Tuesday, July 14, 1863
8 o’clock a.m.

To the Editor of the Mohawk Valley Register:

I have had not one moment’s time to write you since my letter from Emmittsburg, just before the great battles of Gettysburg. The intervening time has been fraught with the greatest events and battles in the history of the war. The battle of Gettysburg may be set down as the greatest ever fought on the American Continent. Of course you and your readers have long since had the main particulars of the battle and its results. Suffice to say, it was the most complete victory the Army of the Potomac has ever won, and the country owe the highest debt of gratitude to the noble army which has fought so bravely and suffered so much in its cause.

The first day (July 1st) the advance guard of our Corps met the enemy about a mile northwest of Gettysburg, and Major General John F. Reynolds, Commanding the Corps, was instantly killed by a Minie ball from the first volley of their skirmishers. His body was being borne from the field as Colonel Wainwright and myself were rushing to the front to post the batteries, and we bared our heads in sorrow and reverence for the brave and noble General who had fallen at the moment he was most needed. Our troops were hurried forward and thrown into line of battle, and the batteries came up at a trot and were thrown into position and the battle opened immediately. Very soon after the 11th Corps, commanded by Major General Howard, came up and immediately formed line on our right. The enemy then outnumbered us more than 5 to 1, and soon becoming aware of the really small force he was contending against, threw his forces upon our lines in masses. But time after time our troops gallantly repulsed him, and a Brigade of Brigadier General Wadsworth’s Division charged and took two entire regiments of the enemy prisoners. Our Artillery, commanded by Colonel Wainwright, and the Batteries of the 11 Corps, commanded by Major T.W. Osborn, were splendidly handled and did terrible execution. The line of battle run from northeast to southwest, in a semi-circle--the center resting on the hill near the Seminary, just outside the town. About 2 o’clock p.m., the enemy threw his forces in masses on our left and center, occupied by our Corps and after a most terrible and stubborn fight, our left was turned and compelled to give way, and the order was given to retire which was done in very good order, all circumstances considered.

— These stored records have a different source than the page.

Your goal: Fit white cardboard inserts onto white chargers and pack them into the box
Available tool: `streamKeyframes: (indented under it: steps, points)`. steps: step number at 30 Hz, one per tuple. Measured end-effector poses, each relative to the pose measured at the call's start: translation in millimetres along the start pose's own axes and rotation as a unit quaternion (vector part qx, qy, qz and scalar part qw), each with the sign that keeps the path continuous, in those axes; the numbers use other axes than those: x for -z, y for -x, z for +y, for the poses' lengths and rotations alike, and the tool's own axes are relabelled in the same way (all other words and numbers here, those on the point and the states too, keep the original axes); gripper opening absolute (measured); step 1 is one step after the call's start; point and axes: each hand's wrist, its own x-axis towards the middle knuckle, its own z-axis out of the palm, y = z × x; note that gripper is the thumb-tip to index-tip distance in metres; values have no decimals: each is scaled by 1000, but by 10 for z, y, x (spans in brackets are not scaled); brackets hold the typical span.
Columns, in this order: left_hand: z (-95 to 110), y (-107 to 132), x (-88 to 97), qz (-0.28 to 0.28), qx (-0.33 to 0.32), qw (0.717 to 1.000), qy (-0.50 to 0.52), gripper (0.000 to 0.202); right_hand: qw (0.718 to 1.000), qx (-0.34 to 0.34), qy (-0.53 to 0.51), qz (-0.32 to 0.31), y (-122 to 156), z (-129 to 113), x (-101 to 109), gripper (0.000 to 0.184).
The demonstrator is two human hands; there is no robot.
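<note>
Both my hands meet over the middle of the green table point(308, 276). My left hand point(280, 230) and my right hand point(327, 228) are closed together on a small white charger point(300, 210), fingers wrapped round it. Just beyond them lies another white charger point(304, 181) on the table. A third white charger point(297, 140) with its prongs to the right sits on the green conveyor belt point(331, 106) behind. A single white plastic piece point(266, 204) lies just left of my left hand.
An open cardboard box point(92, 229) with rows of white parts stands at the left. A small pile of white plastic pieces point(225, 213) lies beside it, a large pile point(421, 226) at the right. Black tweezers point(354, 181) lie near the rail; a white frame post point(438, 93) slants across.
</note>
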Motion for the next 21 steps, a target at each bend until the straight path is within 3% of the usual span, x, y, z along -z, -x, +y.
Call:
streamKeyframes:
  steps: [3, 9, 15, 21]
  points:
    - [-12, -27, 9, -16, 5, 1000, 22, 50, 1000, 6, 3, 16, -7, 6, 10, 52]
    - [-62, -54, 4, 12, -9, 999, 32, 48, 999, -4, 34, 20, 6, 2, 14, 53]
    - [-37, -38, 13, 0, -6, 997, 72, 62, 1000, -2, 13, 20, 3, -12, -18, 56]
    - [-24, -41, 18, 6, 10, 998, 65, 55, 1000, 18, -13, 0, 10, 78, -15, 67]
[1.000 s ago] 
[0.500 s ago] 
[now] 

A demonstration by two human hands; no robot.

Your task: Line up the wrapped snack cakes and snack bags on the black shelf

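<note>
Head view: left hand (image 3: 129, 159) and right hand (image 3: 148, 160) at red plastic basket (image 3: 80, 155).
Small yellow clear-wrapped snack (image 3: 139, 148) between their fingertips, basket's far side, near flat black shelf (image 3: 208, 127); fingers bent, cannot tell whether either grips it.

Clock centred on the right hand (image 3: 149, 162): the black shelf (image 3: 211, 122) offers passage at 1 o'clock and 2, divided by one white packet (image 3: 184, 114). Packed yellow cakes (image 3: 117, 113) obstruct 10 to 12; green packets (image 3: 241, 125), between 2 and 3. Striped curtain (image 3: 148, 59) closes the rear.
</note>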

Battery L, 1st New York Artillery, lost one gun in coming off the field, having all the horses on the off side shot down, and Battery B, 4th U.S. Artillery, lost one caisson and the body part to three more, but all the ammunition had been used out of them. While I was posting the 5th Maine Battery near the Seminary when the rebels charged our line, a Minie ball passed through the rim of my hat, and soon after when we were falling back a shell exploded over my head and a piece passed through my hat, just grazing my cheek--two close calls for one day.

Colonel Wainwright had a ball through his pantaloons near the ankle.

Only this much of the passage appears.